§ WHAT THE EXERCISE ASKS:
For the material below, return exactly the lines starting at the one holding "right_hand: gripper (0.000" and ending at the one holding "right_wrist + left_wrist", counting both as part of the range.

§ DATASET CONTENT:

= Beginning of Section =

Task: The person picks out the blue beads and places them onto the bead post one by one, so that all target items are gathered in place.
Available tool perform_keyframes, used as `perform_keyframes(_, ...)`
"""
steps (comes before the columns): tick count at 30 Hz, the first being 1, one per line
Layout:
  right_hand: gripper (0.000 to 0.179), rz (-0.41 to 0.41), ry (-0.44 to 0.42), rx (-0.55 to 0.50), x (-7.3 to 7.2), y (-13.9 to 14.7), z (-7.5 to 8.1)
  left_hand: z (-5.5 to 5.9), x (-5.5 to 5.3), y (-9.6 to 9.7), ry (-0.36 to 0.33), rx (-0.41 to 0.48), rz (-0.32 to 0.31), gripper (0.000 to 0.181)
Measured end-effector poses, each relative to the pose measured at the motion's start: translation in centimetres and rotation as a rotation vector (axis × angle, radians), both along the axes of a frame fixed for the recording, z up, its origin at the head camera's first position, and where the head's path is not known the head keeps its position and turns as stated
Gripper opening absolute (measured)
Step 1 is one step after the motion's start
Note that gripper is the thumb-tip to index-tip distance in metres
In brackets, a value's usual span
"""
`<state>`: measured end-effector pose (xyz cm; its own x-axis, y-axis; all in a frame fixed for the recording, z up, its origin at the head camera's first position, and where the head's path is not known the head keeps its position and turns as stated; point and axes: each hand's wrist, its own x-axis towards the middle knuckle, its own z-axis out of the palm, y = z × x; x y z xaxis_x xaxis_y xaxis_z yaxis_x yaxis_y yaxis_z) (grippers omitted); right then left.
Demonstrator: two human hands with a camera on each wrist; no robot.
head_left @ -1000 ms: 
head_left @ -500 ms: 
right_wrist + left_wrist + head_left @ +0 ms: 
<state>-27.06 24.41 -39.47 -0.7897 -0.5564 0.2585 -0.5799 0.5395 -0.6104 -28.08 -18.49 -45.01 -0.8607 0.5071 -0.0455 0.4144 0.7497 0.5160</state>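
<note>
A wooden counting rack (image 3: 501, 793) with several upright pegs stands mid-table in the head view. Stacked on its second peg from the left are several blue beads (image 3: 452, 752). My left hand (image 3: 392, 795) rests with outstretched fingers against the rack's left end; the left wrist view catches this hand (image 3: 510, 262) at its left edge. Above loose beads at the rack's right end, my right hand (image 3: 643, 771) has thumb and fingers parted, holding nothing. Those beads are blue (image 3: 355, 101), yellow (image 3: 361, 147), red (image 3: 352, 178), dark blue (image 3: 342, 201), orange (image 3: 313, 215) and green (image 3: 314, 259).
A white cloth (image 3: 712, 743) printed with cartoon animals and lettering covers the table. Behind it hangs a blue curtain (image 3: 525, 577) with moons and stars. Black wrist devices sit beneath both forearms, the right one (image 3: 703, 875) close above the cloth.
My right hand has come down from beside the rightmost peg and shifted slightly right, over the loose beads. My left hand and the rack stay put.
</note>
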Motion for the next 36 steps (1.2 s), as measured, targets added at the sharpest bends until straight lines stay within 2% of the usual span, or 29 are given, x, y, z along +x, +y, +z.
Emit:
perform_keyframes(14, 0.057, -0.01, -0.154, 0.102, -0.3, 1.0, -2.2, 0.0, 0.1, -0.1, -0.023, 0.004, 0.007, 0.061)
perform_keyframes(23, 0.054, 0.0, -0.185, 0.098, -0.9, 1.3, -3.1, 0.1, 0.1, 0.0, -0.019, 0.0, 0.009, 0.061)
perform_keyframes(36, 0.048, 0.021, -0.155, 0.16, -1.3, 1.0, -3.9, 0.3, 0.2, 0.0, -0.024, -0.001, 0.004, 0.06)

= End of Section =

§ ANSWER TO THIS PROBLEM:
  right_hand: gripper (0.000 to 0.179), rz (-0.41 to 0.41), ry (-0.44 to 0.42), rx (-0.55 to 0.50), x (-7.3 to 7.2), y (-13.9 to 14.7), z (-7.5 to 8.1)
  left_hand: z (-5.5 to 5.9), x (-5.5 to 5.3), y (-9.6 to 9.7), ry (-0.36 to 0.33), rx (-0.41 to 0.48), rz (-0.32 to 0.31), gripper (0.000 to 0.181)
Measured end-effector poses, each relative to the pose measured at the motion's start: translation in centimetres and rotation as a rotation vector (axis × angle, radians), both along the axes of a frame fixed for the recording, z up, its origin at the head camera's first position, and where the head's path is not known the head keeps its position and turns as stated
Gripper opening absolute (measured)
Step 1 is one step after the motion's start
Note that gripper is the thumb-tip to index-tip distance in metres
In brackets, a value's usual span
"""
`<state>`: measured end-effector pose (xyz cm; its own x-axis, y-axis; all in a frame fixed for the recording, z up, its origin at the head camera's first position, and where the head's path is not known the head keeps its position and turns as stated; point and axes: each hand's wrist, its own x-axis towards the middle knuckle, its own z-axis out of the palm, y = z × x; x y z xaxis_x xaxis_y xaxis_z yaxis_x yaxis_y yaxis_z) (grippers omitted); right then left.
Demonstrator: two human hands with a camera on each wrist; no robot.
head_left @ -1000 ms: 
head_left @ -500 ms: 
right_wrist + left_wrist + head_left @ +0 ms: 

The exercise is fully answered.